Evolving Challenges at Airlines' RM & Pricing Organizations
The last 2 years have been extremely challenging for thousands of companies in most industries. The Travel & Tourism industry has been one of the hardest hit. If analysts are correct, deep and wide-spread challenges will continue to confound airlines and all travel professionals.
And so airlines will continue to face significant change management challenges. RM & Pricing departments, sitting at the core of airlines’ business models, have and will continue to confront these challenges head on. The same will apply to other Travel & Tourism verticals (hotels, cruises, etc.).
Many airline customers we speak to are looking for insights and strategic direction regarding change management recommendations. This is because, in tackling these change management challenges, RM & Pricing departments can help their airlines improve their precarious revenue positions. The ultimate objective here is to provide insight and useful food-for-thought to help these organizations’ leaders and analysts in moving forward and closer to a sustainable “New Normal.”
Key Drivers of Change
If your airline’s RM & Pricing organization benefited from professional consulting services in the past, you likely received a detailed assessment and recommendations separated in three general areas; sometimes defined as key drivers of change: People & Organizations, Technology & Tools, and Processes. These areas are completely intertwined, related and inter-dependent. However, analyzing them separately helps understand and differentiate top challenges, their drivers, as well as begin to assess opportunities on how to overcome them.
Although the root cause of this crisis is the sudden and drastic drop or, in some markets, complete loss of customer demand - which generated an unprecedented financial crunch for airlines – the impact of these factors on the above areas vary in terms of degree and timing of impact.
Starting with the area experiencing the most direct and dramatic impact, personnel has and continues to experience devastating effects. Due to the fact that compensation expenses are among the top variable costs at airlines, this area, unfortunately, has and will still evolve with a relatively short lag between bookings (or rather, their limited counts) and the size of RM and Pricing organizations. The trend here is somewhat similar to other operational areas of an airline.
What can be expected?
- Drastic Reductions; Gradual Re-sizing
The airline business, as many other service-oriented industries, is driven by demand. Current and estimated (forecasted) demand, in turn, determine capacity, expressed in various forms (flights, seats, ASMs/ASKs). The number of analysts is a function of markets served and seats (or ASM/ASKs) flown. Analyst counts, in other words, depend on capacity managed. Unfortunately, even at this juncture (taking September numbers), capacity remains low (see OAG’s September seats).
The amount of flights and markets managed will depend on how fast demand returns; and will also be subject to Finance-driven expense targets.
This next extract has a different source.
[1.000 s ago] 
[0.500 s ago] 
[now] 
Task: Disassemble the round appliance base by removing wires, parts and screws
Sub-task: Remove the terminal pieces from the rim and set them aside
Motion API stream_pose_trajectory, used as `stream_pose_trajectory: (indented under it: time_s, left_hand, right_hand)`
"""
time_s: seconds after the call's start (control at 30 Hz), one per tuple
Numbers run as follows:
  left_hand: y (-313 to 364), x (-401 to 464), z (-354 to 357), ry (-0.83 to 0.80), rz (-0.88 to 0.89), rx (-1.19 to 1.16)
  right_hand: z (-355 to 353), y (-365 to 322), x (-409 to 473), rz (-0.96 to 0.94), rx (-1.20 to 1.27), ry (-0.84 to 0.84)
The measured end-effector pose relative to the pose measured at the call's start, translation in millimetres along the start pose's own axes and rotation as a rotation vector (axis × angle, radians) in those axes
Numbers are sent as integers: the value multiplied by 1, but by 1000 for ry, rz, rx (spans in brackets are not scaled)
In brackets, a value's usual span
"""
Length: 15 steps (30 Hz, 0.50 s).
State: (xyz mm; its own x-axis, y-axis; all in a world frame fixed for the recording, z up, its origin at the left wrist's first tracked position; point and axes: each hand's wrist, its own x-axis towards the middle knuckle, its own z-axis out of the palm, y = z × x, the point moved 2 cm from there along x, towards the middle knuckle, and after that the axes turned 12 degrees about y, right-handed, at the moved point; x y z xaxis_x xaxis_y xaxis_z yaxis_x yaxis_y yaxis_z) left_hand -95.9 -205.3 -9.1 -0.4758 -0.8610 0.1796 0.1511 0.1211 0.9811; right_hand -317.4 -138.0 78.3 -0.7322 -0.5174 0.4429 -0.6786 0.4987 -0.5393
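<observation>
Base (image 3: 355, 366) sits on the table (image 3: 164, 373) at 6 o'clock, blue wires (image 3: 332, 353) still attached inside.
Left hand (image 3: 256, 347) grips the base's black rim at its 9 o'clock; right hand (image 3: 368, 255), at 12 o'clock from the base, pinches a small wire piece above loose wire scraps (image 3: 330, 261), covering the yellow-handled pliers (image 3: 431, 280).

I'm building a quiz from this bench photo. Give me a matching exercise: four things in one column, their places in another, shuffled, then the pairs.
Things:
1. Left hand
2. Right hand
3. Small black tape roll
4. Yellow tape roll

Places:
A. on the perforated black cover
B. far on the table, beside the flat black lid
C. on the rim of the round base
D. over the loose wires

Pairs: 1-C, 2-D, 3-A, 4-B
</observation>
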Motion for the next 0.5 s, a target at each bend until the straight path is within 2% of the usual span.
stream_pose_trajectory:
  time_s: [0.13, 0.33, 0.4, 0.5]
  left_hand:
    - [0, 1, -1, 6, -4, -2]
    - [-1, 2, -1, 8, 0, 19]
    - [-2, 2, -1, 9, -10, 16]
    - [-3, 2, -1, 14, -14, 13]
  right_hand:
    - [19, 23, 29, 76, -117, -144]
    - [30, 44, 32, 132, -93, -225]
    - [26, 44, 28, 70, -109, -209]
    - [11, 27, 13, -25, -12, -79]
Although airlines cannot fire or hire at will or overnight, some airlines may have a relative advantage here; specifically, those enjoying regulation and policies permitting furlough options. But even for these airlines, the challenge is that forecasts for recovery are all over the place, and as uncertain as they have ever been. As a result, the distribution of flights and/or markets among analyst will continue to be an ongoing challenge; and so, the need to constantly re-size and re-organize will test even the best airline leaders.
This challenge has and will continue to test resilience, and the ability to cope with uncertainty at all levels. More often than not, the amount of work will be higher than what analysts can expertly manage, not only due to the constant disconnect between planned capacity and forecasted demand, but also due to many unknown and murky factors (changing government regulation, restrictions, new country or regional outbreaks, etc.).
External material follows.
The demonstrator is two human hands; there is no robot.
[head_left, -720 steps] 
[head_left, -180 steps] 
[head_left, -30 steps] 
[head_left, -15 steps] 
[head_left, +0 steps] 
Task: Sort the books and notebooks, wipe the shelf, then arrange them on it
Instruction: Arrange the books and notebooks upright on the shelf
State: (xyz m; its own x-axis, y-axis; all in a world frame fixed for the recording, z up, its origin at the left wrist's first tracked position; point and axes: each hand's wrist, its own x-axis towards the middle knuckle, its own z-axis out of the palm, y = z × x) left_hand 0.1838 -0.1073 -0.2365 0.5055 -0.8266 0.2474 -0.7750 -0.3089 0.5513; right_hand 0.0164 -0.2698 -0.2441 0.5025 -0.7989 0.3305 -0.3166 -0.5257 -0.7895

There are a number of ways to re-distribute work among analysts. Each has its pros and cons, and some are more applicable under certain, additional circumstances. Some airlines do it based on number of passengers; others on revenue; some airlines base it on total number of flights or markets managed; most distribute it based on a combination of the above plus additional factors. In this regard, the general recommendation (absent of a full, focused and customized assessment), is to aim for the “combination” option. More importantly, however, is to apply any of the available options based on an internally understood, well-vetted, and agreed methodology. Unfortunately, what complicates whichever method is chosen, is the next element.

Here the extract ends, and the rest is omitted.